Your objective:
Below are the records; restate all of them word for word.

[Dataset entries]
------------------------------

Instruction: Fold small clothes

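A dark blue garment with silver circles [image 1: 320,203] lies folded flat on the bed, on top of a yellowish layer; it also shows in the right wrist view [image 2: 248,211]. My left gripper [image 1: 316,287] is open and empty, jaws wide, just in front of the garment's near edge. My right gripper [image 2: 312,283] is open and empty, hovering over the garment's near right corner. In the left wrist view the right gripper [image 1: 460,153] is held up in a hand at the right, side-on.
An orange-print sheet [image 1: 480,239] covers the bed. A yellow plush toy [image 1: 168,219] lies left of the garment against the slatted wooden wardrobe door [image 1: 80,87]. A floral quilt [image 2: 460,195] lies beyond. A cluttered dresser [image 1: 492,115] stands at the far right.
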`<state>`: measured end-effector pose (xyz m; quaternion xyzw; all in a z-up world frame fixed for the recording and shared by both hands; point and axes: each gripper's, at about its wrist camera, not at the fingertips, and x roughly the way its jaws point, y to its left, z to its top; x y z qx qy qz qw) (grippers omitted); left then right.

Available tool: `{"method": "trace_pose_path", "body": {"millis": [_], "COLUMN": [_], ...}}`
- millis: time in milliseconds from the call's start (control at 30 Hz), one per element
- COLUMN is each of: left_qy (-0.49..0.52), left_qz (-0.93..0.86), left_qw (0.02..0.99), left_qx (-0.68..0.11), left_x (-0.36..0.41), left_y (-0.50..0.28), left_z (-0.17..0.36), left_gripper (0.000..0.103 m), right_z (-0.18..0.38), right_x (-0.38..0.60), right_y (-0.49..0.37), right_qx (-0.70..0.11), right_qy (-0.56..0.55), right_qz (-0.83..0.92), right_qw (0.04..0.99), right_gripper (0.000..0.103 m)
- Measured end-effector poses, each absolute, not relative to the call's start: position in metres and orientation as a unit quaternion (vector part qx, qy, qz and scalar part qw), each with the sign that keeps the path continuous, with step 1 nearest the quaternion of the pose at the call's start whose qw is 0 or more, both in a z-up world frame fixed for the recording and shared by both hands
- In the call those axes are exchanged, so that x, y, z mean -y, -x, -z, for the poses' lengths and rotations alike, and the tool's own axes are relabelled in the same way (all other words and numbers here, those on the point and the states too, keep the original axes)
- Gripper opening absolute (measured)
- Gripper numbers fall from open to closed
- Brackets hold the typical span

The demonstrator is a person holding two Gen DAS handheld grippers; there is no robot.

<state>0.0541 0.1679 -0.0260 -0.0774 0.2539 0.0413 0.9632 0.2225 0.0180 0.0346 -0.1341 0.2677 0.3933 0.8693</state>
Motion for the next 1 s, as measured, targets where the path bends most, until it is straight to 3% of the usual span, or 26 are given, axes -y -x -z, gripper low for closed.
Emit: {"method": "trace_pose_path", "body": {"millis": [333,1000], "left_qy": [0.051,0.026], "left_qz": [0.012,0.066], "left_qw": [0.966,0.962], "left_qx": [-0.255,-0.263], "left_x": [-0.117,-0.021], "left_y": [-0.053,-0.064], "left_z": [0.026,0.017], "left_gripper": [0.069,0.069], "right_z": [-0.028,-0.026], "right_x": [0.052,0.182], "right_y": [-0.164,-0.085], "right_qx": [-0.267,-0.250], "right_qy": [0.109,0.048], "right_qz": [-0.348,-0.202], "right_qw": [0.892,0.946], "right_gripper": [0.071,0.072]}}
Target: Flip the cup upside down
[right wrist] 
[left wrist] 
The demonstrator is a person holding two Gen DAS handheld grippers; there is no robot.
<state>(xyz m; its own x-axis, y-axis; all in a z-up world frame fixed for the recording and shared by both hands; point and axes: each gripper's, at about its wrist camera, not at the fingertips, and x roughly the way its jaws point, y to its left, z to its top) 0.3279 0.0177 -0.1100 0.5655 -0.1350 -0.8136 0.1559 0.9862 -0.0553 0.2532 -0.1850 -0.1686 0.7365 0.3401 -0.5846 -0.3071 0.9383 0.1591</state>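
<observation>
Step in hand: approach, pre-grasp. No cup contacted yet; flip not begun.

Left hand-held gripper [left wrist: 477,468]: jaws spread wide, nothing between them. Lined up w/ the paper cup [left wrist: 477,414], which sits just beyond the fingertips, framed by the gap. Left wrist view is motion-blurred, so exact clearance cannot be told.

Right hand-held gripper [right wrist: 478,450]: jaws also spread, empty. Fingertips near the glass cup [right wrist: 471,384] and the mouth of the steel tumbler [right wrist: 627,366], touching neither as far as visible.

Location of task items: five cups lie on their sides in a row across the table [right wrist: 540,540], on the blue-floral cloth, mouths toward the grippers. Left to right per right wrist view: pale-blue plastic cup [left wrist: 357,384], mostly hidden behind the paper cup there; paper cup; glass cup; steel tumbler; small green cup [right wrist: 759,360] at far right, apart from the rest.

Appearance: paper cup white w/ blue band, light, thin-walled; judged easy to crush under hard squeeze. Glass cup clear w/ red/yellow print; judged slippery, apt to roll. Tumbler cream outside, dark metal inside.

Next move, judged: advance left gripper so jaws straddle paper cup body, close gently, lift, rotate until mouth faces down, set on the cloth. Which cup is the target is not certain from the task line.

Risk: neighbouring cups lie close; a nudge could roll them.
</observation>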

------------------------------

Reply:
Instruction: Fold small clothes

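A dark blue garment with silver circles [image 1: 320,203] lies folded flat on the bed, on top of a yellowish layer; it also shows in the right wrist view [image 2: 248,211]. My left gripper [image 1: 316,287] is open and empty, jaws wide, just in front of the garment's near edge. My right gripper [image 2: 312,283] is open and empty, hovering over the garment's near right corner. In the left wrist view the right gripper [image 1: 460,153] is held up in a hand at the right, side-on.
An orange-print sheet [image 1: 480,239] covers the bed. A yellow plush toy [image 1: 168,219] lies left of the garment against the slatted wooden wardrobe door [image 1: 80,87]. A floral quilt [image 2: 460,195] lies beyond. A cluttered dresser [image 1: 492,115] stands at the far right.
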`<state>`: measured end-effector pose (xyz m; quaternion xyzw; all in a z-up world frame fixed for the recording and shared by both hands; point and axes: each gripper's, at about its wrist camera, not at the fingertips, and x roughly the way its jaws point, y to its left, z to its top; x y z qx qy qz qw) (grippers omitted); left then right.

Available tool: `{"method": "trace_pose_path", "body": {"millis": [_], "COLUMN": [_], ...}}`
- millis: time in milliseconds from the call's start (control at 30 Hz), one per element
- COLUMN is each of: left_qy (-0.49..0.52), left_qz (-0.93..0.86), left_qw (0.02..0.99), left_qx (-0.68..0.11), left_x (-0.36..0.41), left_y (-0.50..0.28), left_z (-0.17..0.36), left_gripper (0.000..0.103 m), right_z (-0.18..0.38), right_x (-0.38..0.60), right_y (-0.49..0.37), right_qx (-0.70..0.11), right_qy (-0.56..0.55), right_qz (-0.83..0.92), right_qw (0.04..0.99), right_gripper (0.000..0.103 m)
- Measured end-effector poses, each absolute, not relative to the call's start: position in metres and orientation as a unit quaternion (vector part qx, qy, qz and scalar part qw), each with the sign that keeps the path continuous, with step 1 nearest the quaternion of the pose at the call's start whose qw is 0 or more, both in a z-up world frame fixed for the recording and shared by both hands
- In the call those axes are exchanged, so that x, y, z mean -y, -x, -z, for the poses' lengths and rotations alike, and the tool's own axes are relabelled in the same way (all other words and numbers here, those on the point and the states too, keep the original axes)
- Gripper opening absolute (measured)
- Gripper numbers fall from open to closed
- Brackets hold the typical span

The demonstrator is a person holding two Gen DAS handheld grippers; there is no robot.

<state>0.0541 0.1679 -0.0260 -0.0774 0.2539 0.0413 0.9632 0.2225 0.0180 0.0346 -0.1341 0.2677 0.3933 0.8693</state>
Motion for the next 1 s, as measured, targets where the path bends most, until it is straight to 3% of the usual span, or 26 are given, axes -y -x -z, gripper low for closed.
Emit: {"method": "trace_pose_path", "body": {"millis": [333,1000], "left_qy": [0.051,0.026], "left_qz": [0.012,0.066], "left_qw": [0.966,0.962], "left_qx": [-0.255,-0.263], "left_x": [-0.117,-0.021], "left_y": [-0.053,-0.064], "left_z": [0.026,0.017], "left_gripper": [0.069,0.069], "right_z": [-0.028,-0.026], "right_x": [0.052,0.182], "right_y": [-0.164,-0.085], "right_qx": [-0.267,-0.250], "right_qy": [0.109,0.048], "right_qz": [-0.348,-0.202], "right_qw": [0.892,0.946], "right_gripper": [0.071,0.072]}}
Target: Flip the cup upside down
[right wrist] 
[left wrist] 
The demonstrator is a person holding two Gen DAS handheld grippers; there is no robot.
<state>(xyz m; its own x-axis, y-axis; all in a z-up world frame fixed for the recording and shared by both hands; point and axes: each gripper's, at about its wrist camera, not at the fingertips, and x roughly the way its jaws point, y to its left, z to its top) 0.3279 0.0177 -0.1100 0.5655 -0.1350 -0.8136 0.1559 0.9862 -0.0553 0.2532 -0.1850 -0.1686 0.7365 0.3401 -0.5846 -0.3071 0.9383 0.1591</state>
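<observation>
Step in hand: approach, pre-grasp. No cup contacted yet; flip not begun.

Left hand-held gripper [left wrist: 477,468]: jaws spread wide, nothing between them. Lined up w/ the paper cup [left wrist: 477,414], which sits just beyond the fingertips, framed by the gap. Left wrist view is motion-blurred, so exact clearance cannot be told.

Right hand-held gripper [right wrist: 478,450]: jaws also spread, empty. Fingertips near the glass cup [right wrist: 471,384] and the mouth of the steel tumbler [right wrist: 627,366], touching neither as far as visible.

Location of task items: five cups lie on their sides in a row across the table [right wrist: 540,540], on the blue-floral cloth, mouths toward the grippers. Left to right per right wrist view: pale-blue plastic cup [left wrist: 357,384], mostly hidden behind the paper cup there; paper cup; glass cup; steel tumbler; small green cup [right wrist: 759,360] at far right, apart from the rest.

Appearance: paper cup white w/ blue band, light, thin-walled; judged easy to crush under hard squeeze. Glass cup clear w/ red/yellow print; judged slippery, apt to roll. Tumbler cream outside, dark metal inside.

Next move, judged: advance left gripper so jaws straddle paper cup body, close gently, lift, rotate until mouth faces down, set on the cloth. Which cup is the target is not certain from the task line.

Risk: neighbouring cups lie close; a nudge could roll them.
</observation>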

Nothing else belongs to this exercise.